The answer must reproduce the listing exactly, with every picture left out.

***** THE DATA *****

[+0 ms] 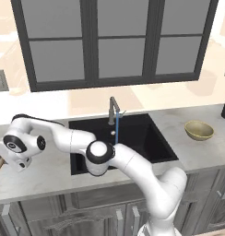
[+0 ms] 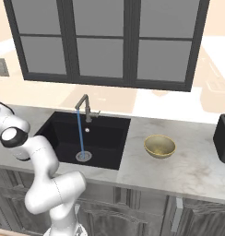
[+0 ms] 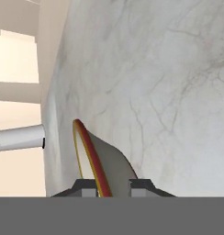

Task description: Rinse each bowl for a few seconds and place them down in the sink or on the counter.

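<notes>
Claw (image 3: 113, 187) closed astride the rim of the shallow tan-orange bowl with cream inside (image 3: 104, 163), at the far left of the light marbled stone surface (image 3: 164, 92). Lifting should stay level, then cross to the running grey metal faucet (image 1: 114, 109) over the matte black sink (image 1: 146, 138).

The marbled counter (image 1: 197, 152) runs across the middle of both base views, with the black sink (image 2: 105, 138) set into it. An olive-yellow bowl (image 1: 199, 130) sits at centre right. At the left edge, seemingly, the tan-rimmed bowl (image 3: 98, 163) rests.
</notes>
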Robot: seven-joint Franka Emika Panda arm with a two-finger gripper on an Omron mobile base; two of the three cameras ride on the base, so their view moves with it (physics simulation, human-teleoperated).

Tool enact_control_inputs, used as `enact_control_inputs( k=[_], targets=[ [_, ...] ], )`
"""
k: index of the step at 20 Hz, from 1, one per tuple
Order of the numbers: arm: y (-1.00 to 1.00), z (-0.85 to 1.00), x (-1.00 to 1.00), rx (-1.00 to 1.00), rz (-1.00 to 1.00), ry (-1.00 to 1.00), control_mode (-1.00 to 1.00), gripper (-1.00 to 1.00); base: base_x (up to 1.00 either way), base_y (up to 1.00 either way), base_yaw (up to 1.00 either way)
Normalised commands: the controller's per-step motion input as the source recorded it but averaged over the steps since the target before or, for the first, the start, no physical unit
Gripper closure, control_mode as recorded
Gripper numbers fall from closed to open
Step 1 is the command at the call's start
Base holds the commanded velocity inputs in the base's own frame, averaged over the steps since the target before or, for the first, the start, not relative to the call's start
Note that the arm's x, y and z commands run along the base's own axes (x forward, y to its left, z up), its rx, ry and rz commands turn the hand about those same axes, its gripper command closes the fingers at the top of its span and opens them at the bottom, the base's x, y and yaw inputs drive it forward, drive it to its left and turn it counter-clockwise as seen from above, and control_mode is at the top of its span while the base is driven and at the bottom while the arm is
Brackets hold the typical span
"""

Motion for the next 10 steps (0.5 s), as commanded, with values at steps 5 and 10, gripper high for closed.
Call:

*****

TASK ANSWER
[+0 ms] 
[+0 ms] 
[+0 ms] 

Task description: Rinse each bowl for a few seconds and place them down in the sink or on the counter.

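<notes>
Claw (image 3: 113, 187) closed astride the rim of the shallow tan-orange bowl with cream inside (image 3: 104, 163), at the far left of the light marbled stone surface (image 3: 164, 92). Lifting should stay level, then cross to the running grey metal faucet (image 1: 114, 109) over the matte black sink (image 1: 146, 138).

The marbled counter (image 1: 197, 152) runs across the middle of both base views, with the black sink (image 2: 105, 138) set into it. An olive-yellow bowl (image 1: 199, 130) sits at centre right. At the left edge, seemingly, the tan-rimmed bowl (image 3: 98, 163) rests.
</notes>
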Robot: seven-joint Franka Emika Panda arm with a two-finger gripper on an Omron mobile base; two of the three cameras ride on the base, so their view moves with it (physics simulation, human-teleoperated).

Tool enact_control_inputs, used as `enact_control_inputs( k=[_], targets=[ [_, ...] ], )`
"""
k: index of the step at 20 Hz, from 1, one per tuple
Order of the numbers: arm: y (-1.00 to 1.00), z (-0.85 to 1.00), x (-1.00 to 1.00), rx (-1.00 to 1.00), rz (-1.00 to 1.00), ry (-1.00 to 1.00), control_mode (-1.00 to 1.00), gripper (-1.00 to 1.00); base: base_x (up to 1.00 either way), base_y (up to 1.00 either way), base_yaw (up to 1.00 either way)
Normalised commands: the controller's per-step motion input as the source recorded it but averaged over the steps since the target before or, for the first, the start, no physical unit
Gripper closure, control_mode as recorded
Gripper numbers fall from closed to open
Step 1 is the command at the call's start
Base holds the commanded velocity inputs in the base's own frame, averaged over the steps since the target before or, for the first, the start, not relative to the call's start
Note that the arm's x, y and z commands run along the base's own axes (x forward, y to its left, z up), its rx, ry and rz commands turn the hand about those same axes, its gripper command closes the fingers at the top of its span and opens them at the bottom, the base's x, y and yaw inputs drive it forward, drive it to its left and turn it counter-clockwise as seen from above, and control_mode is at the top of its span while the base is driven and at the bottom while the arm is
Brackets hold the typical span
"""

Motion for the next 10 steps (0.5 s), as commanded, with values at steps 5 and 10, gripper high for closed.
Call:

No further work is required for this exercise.